EXERCISE OBJECTIVE » How do the lines below between the ones holding "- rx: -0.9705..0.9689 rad" and "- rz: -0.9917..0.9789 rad", inclusive, read? Give them again exactly, with no other lines.

*** Opening of TASK INPUT ***

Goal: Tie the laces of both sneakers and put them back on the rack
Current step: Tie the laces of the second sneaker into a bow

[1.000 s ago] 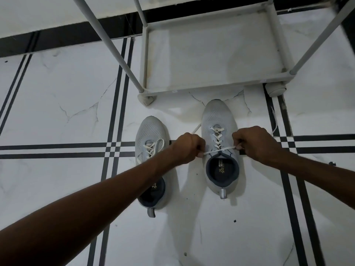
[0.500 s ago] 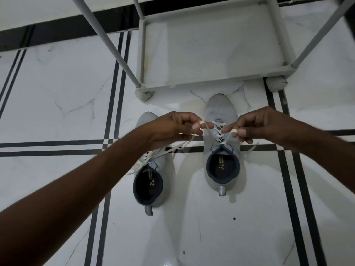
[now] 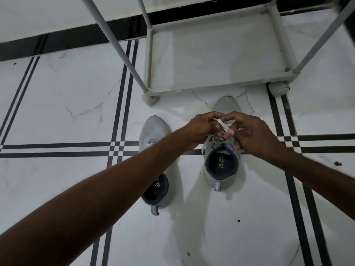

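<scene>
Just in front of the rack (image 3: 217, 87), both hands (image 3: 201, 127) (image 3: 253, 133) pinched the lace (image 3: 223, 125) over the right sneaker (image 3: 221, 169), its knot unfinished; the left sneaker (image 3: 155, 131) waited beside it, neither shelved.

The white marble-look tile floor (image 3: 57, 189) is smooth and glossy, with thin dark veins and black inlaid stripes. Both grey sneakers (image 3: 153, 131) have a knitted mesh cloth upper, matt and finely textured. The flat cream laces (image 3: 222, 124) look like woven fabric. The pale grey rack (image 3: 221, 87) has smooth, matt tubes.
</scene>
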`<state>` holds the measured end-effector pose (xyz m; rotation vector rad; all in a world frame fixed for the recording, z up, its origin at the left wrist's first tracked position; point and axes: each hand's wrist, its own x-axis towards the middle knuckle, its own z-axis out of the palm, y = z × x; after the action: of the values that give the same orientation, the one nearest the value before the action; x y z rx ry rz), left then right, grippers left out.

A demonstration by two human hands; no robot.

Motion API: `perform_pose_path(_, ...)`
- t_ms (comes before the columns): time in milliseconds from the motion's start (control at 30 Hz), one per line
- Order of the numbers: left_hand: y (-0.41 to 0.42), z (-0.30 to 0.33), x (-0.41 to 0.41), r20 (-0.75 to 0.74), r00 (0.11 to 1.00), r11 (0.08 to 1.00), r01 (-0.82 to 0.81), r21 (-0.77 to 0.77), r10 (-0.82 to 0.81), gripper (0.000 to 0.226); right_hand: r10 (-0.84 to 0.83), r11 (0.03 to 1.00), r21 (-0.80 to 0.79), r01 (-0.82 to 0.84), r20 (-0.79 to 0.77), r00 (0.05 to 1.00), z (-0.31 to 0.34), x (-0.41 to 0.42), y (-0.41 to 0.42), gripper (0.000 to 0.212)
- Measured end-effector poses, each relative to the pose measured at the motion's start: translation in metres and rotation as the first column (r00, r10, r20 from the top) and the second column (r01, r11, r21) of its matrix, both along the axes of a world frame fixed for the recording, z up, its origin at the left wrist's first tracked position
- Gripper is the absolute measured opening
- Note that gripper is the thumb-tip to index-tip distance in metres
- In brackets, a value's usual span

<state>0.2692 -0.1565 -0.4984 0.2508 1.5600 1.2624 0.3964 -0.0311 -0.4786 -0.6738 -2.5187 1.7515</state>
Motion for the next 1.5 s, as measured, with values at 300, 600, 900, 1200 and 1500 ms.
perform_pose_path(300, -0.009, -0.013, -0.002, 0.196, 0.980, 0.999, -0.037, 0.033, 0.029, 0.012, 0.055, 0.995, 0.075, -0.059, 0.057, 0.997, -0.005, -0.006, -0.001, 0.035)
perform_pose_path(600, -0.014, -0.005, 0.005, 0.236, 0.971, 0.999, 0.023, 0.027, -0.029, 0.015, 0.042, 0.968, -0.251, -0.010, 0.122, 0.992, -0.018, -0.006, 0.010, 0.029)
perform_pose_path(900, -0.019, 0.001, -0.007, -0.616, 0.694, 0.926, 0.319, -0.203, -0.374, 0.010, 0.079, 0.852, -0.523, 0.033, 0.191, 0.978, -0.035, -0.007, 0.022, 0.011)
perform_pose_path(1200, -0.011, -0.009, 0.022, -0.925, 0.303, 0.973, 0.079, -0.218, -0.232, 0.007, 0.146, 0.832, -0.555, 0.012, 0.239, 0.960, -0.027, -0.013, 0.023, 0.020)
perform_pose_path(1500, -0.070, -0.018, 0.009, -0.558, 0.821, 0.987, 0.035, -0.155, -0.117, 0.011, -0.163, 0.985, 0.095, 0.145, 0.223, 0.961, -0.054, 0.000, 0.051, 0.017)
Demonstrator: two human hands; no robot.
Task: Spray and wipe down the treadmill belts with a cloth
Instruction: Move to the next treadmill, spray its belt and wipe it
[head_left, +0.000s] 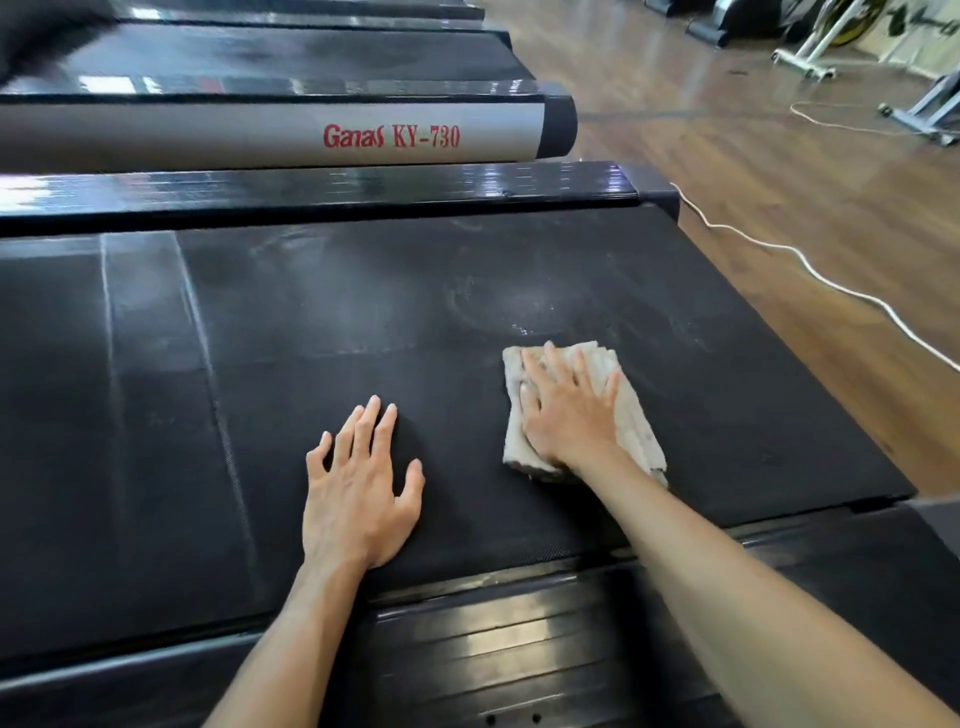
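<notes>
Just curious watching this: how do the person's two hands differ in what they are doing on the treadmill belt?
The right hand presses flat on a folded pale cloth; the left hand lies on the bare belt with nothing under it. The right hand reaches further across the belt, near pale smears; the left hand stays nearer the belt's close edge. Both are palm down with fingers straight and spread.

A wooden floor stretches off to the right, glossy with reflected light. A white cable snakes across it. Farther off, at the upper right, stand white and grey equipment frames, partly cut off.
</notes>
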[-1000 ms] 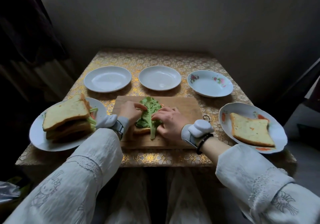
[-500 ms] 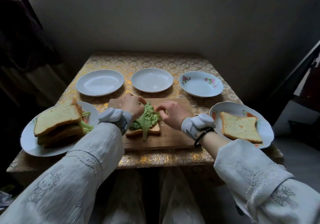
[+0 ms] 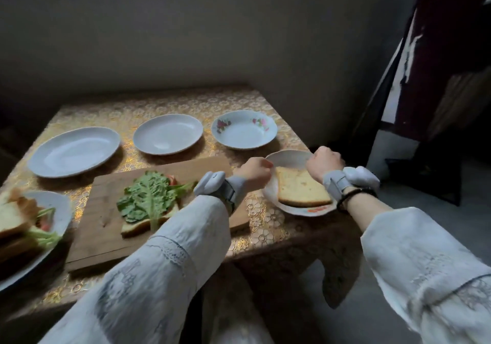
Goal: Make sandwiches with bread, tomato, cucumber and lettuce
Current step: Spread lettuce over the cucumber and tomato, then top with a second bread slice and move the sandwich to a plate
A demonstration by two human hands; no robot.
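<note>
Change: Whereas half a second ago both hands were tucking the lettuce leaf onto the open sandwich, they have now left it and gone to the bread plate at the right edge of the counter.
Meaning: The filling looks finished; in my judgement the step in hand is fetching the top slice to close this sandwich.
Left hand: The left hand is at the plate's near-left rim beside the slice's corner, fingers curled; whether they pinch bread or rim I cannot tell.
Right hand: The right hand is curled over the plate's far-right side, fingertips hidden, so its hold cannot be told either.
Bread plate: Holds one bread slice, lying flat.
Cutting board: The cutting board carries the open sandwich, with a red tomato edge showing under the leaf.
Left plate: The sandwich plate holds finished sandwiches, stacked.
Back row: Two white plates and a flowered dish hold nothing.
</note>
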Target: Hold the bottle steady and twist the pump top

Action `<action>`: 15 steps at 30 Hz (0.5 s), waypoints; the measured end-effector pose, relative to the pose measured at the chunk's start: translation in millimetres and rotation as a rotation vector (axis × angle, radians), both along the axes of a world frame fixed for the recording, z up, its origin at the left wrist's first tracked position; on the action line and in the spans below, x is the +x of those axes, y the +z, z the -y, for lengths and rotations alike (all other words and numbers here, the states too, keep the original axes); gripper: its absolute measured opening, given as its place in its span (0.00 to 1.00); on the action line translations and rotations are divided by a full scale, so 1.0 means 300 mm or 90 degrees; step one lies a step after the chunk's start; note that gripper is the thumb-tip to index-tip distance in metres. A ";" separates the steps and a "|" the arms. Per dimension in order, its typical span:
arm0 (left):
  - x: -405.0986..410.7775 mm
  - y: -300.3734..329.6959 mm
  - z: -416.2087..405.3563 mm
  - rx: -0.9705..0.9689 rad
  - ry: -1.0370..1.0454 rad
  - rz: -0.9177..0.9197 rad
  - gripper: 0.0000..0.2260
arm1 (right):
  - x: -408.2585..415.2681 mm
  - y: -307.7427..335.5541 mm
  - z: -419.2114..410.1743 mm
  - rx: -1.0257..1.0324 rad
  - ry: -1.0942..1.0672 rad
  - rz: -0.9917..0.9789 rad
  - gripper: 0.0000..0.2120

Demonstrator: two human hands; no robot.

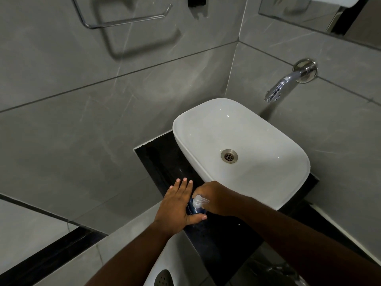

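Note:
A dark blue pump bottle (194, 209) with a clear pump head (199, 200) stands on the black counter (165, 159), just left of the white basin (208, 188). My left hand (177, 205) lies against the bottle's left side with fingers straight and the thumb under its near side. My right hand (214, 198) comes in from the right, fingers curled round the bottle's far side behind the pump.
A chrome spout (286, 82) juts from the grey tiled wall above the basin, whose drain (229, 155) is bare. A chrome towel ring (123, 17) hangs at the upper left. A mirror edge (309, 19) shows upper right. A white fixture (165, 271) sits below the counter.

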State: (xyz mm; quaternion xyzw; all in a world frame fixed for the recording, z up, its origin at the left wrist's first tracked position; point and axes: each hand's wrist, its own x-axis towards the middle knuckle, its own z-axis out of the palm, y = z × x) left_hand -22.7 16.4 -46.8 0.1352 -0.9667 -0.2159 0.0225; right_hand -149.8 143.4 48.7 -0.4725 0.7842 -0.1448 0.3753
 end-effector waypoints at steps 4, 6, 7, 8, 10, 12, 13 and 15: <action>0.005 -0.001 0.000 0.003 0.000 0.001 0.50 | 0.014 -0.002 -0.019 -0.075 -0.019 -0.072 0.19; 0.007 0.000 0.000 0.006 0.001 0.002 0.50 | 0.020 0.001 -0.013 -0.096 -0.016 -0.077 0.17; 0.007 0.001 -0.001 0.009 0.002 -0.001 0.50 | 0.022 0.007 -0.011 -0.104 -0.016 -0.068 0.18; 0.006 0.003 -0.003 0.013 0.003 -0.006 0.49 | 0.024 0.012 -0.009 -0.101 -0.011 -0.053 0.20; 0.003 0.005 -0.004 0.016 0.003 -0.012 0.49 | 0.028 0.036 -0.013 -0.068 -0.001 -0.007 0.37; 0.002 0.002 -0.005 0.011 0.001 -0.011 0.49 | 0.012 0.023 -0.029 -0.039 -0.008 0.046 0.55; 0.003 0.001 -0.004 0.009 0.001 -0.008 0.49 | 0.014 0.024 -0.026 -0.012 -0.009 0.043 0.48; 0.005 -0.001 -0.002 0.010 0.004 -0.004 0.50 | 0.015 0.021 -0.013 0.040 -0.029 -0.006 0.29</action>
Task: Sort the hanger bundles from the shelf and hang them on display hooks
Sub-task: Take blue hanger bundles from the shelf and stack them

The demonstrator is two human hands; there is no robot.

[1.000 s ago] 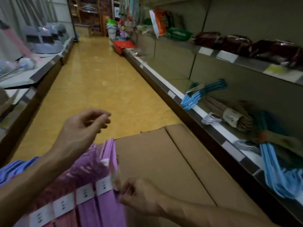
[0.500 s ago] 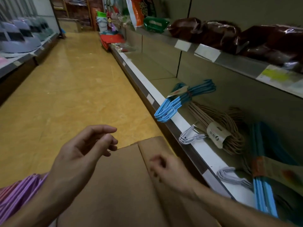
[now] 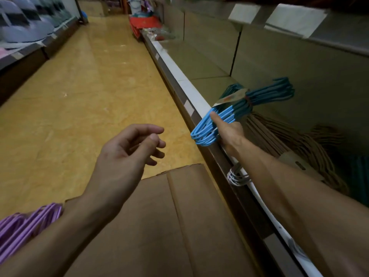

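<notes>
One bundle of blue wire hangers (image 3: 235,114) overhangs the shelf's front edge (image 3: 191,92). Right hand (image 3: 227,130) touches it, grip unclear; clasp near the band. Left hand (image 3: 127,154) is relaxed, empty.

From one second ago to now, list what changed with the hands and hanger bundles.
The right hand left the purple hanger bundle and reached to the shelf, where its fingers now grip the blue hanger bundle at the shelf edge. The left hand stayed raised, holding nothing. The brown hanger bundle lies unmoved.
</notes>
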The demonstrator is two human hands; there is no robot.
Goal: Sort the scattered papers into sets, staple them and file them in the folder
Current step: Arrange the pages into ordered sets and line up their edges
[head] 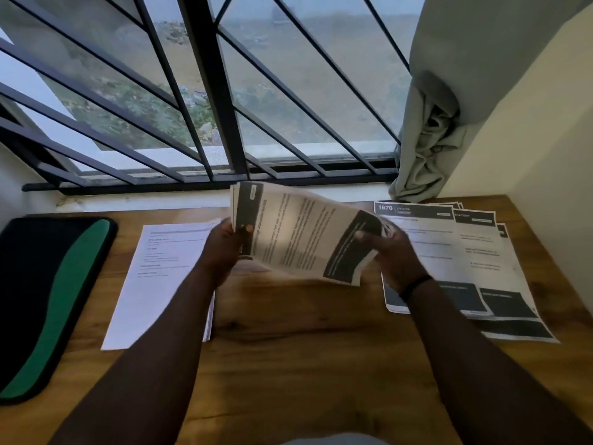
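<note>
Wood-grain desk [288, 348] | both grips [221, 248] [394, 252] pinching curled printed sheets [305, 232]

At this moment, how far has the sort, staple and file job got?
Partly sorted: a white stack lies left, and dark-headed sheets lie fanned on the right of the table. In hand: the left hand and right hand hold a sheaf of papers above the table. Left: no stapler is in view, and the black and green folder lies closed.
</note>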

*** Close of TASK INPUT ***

SOLUTION BELOW »
  - rx: -0.9705..0.9689 rad
  - ry: -1.0370..1.0454 rad
  - rz: -0.9177..0.9197 rad
  - gripper: 0.0000..0.2260
arm1 (right):
  - x: -408.2585..415.2681 mm
  - y: -307.7427..335.5541 mm
  - z: -419.2114..410.1743 mm
  - rx: -1.0257..1.0324 rad
  - ry: -1.0942..1.0672 rad
  - rz: -0.9917..0.9789 rad

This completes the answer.